While this approach may make sense to some, the lack of leverage resulting from one-party negotiations belies these assumptions. In a non-competitive environment, a potential buyer is under no pressure to move quickly, will often string along the business owner without making a serious proposal, and offer a significantly lower bid with less favorable terms than would be achieved in a competitive process. A carefully controlled M&A auction process maximizes valuation, helps ensure optimal terms, and extends the leverage of the seller by maintaining multiple competing bidders until a winning bid and exclusive party is accepted.

4.            Pound Foolishness – Good Counsel Goes a Long Way

Saving pennies at the expense of pounds by neglecting to engage professional advisors in a business transaction process is one of the most costly mistakes made by exiting business owners. The services of CPAs, business attorneys, and financial advisors with M&A experience helps maximize transaction value by assisting in all phases of the process. These advisors will typically cover their fees many times over by advising business owners on the following transaction issues:


  • Prepares proper financial statements for M&A audience

  • Ensures correct adjustments are made to show the true cash flow producing capabilities of the privately held enterprise

  • Minimizes tax exposure to exiting shareholders by advising on tax treatment of the proceeds 

Business Attorney

  • Drafts asset or stock purchase agreement documents

  • Protects exiting business owners from financial liability associated with future performance of the business

  • Negotiates all final details of legal documents on behalf of the client

Investment Banker

  • Identifies potential interested parties consisting of:

    • Financial investors with stated industry interest or current related investments, or

    • Similar businesses with competitive or regional strategic interests

  • Prepares all marketing materials used in conveying the strengths of the business to interested parties

  • Coordinates confidential competitive process and minimizes distraction from business owner and management team

  • Advises through negotiation process over valuation and terms

5.            Insufficient Delegation – Impact of Under-developed Management Teams

Many business owners have a difficult time delegating power and authority. The combination of a protective concern for the business and a history of performing virtually every role within the company makes it difficult to entrust higher-responsibility duties to executive management teams. Though there is undoubtedly risk associated with assigning key roles to managers with less intrinsically aligned interests, the risk of a valuable enterprise relying too heavily on one individual is even greater. 

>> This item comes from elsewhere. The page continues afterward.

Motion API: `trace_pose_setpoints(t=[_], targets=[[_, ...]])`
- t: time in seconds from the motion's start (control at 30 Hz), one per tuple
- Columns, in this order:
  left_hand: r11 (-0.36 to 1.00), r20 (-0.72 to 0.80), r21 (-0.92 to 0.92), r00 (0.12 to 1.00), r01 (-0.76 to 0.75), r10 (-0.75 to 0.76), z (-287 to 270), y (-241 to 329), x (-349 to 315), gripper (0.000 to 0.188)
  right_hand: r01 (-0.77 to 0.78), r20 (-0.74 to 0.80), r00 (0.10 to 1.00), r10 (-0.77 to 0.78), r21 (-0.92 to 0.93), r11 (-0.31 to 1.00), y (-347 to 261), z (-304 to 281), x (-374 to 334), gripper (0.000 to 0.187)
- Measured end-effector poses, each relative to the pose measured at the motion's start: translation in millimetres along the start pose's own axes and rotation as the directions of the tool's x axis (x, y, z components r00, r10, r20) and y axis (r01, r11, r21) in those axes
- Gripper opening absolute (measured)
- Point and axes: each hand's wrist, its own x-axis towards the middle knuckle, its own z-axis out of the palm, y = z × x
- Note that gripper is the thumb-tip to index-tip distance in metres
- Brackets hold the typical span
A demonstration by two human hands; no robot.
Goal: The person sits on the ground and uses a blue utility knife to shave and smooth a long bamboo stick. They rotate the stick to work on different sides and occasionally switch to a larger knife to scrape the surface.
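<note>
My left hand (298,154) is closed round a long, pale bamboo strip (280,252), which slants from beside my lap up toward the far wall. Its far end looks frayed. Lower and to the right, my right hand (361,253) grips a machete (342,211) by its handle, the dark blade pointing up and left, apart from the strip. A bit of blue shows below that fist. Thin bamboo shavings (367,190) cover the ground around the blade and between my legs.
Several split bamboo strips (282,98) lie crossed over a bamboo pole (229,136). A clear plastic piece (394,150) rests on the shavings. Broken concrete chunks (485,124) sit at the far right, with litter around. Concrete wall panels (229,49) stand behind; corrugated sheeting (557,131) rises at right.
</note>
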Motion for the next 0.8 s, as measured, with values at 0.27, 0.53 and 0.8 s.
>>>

Aside from the risk to the business in the event of a sudden loss of its key man or woman, the current valuation is also affected by failing to develop competent successive management teams.  Buyers recognize that even if the previous owner has a stated intent to remain with the company post-transaction, his or her incentives are not as aligned with the overall business as they once were. Business owners considering a sale in the near future should begin by asking themselves, ‘how capable is my current management team of running the business in my absence?’

Managing the day-to-day operations of a business is burdensome enough and often makes the task of exit planning seem overwhelming. Working with advisors to identify the available exit options and the likely market valuation is a great place for an owner to start crafting his or her exit plan. In addition, avoiding these costly mistakes will place many business owners ahead of the competition when executing on his or her exit strategy.